Some eighty or ninety years earlier in another part of the world, as the American population moved westward in the 1850s and 1860s and new states like Kansas and Nebraska came into being, it was the question of whether or not these new states would be slave states or free states that triggered the civil war. As with America’s movement westward, which brought the question of slavery and of the oneness of America to the forefront, it was India’s movement towards independence that brought to a head the question of a single versus a divided India, as also the question of the status of Dalits in a free India.
If the people of India had felt no urge for independence, the position of Muslims in an independent Hindu-majority India, or the Hindu-Muslim equation in a free India, would not have arisen as a question. Hindus and Muslims would have continued to focus, as they had done since the suppression of the 1857 Revolt, on the Hindu position under British rule, or the Muslim position under British rule. Similarly, if America had not moved westward, the North-South Compromise over slavery that for years had held the ground, a compromise that interestingly enough included an agreement not to talk about slavery, would have been left undisturbed.

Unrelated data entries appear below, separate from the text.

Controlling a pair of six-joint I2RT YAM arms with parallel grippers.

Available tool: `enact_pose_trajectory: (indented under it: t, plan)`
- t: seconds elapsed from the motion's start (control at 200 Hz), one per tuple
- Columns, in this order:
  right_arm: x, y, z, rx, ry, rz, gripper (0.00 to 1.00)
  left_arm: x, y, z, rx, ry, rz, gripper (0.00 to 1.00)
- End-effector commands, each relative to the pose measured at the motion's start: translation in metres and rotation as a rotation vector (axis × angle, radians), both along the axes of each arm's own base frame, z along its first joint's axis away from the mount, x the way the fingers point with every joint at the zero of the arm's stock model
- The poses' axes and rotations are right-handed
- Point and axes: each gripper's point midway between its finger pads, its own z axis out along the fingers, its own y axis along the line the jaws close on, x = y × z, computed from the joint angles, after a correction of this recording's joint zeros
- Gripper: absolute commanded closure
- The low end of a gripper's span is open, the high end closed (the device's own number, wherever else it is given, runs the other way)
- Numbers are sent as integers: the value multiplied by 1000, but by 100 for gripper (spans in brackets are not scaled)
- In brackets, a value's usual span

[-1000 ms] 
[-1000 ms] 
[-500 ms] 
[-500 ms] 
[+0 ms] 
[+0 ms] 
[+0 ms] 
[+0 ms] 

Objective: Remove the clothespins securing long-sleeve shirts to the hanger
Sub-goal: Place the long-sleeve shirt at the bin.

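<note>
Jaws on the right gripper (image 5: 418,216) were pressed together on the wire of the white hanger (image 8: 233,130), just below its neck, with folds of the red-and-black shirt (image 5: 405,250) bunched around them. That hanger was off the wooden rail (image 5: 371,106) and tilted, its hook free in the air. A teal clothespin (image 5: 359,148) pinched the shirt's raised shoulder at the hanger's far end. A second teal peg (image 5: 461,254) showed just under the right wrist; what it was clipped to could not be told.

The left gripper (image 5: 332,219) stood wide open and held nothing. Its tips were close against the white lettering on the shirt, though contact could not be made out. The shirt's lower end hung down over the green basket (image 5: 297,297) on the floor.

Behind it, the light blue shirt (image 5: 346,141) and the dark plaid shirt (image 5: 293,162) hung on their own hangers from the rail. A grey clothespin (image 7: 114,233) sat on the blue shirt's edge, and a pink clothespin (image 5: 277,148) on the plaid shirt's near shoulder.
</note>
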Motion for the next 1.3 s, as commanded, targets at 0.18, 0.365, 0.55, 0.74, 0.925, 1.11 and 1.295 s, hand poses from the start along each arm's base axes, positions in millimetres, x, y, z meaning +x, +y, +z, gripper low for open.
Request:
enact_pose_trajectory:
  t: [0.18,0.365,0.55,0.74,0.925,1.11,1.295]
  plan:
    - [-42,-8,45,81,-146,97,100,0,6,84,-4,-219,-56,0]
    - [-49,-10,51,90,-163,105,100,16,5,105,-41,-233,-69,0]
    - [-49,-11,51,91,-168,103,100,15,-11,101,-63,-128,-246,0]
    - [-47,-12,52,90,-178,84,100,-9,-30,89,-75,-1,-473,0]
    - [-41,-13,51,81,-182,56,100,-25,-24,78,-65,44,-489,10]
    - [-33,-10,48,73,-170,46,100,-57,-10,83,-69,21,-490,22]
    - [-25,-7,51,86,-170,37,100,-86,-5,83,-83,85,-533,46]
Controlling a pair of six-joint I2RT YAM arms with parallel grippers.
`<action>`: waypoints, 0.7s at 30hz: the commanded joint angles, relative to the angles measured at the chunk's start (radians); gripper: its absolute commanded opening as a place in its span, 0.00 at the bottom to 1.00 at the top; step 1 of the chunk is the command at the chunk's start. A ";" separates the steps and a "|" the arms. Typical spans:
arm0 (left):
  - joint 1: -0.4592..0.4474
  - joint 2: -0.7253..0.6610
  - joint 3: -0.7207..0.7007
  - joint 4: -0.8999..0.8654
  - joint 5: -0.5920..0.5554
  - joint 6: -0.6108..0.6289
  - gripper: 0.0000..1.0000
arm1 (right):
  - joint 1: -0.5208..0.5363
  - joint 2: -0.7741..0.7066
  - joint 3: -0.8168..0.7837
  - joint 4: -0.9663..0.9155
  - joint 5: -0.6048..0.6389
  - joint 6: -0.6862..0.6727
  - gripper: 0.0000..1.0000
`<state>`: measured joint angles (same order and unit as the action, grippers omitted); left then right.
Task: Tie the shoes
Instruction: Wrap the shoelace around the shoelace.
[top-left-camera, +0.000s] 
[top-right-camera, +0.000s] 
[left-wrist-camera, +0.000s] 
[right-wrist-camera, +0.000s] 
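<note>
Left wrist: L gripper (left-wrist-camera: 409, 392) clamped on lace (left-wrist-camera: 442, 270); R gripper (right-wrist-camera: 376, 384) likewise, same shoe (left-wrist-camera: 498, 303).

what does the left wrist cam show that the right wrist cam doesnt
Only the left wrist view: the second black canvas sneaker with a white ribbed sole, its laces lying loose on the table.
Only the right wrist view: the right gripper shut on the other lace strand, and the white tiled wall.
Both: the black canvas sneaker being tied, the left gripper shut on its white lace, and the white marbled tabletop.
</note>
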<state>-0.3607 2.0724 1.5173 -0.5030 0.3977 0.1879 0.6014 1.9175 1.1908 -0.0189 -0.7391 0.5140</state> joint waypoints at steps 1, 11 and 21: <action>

But in both cases movement was taking place, and movement produced clash. If the British leave, who would rule whom? This became the burning question in India, and Indian history tells us that right from the 18th century there was always an Indian section, whether large or small, that feared or opposed the possible replacement of British rule by a dominant Indian group.
In the 18th century, Hindus in Bengal did not want Muslim rule to return, replacing British rule. The 1857 Revolt was followed by rival Hindu and Muslim efforts to prove loyalty to the Queen. In the 1880s, the formation of the Indian National Congress, and its appeals for a modest Indian say in India’s governance, saw Sir Sayyid Ahmed Khan warning Muslims against the Congress. During the joint Hindu-Muslim struggle between 1919 and 1922, the questions of free speech, Khilafat, the Punjab wrongs including the Jallianwala Bagh massacre, and Swaraj were common issues for many Indians; but the end of that struggle saw an increase in Hindu-Muslim mistrust that paralleled what had happened after 1857. The great independence campaigns of the 1930s and 1942, including the Salt Marches and Quit India, were likewise followed by a lack of Hindu-Muslim trust at some important levels and finally by Partition and its tragic killings.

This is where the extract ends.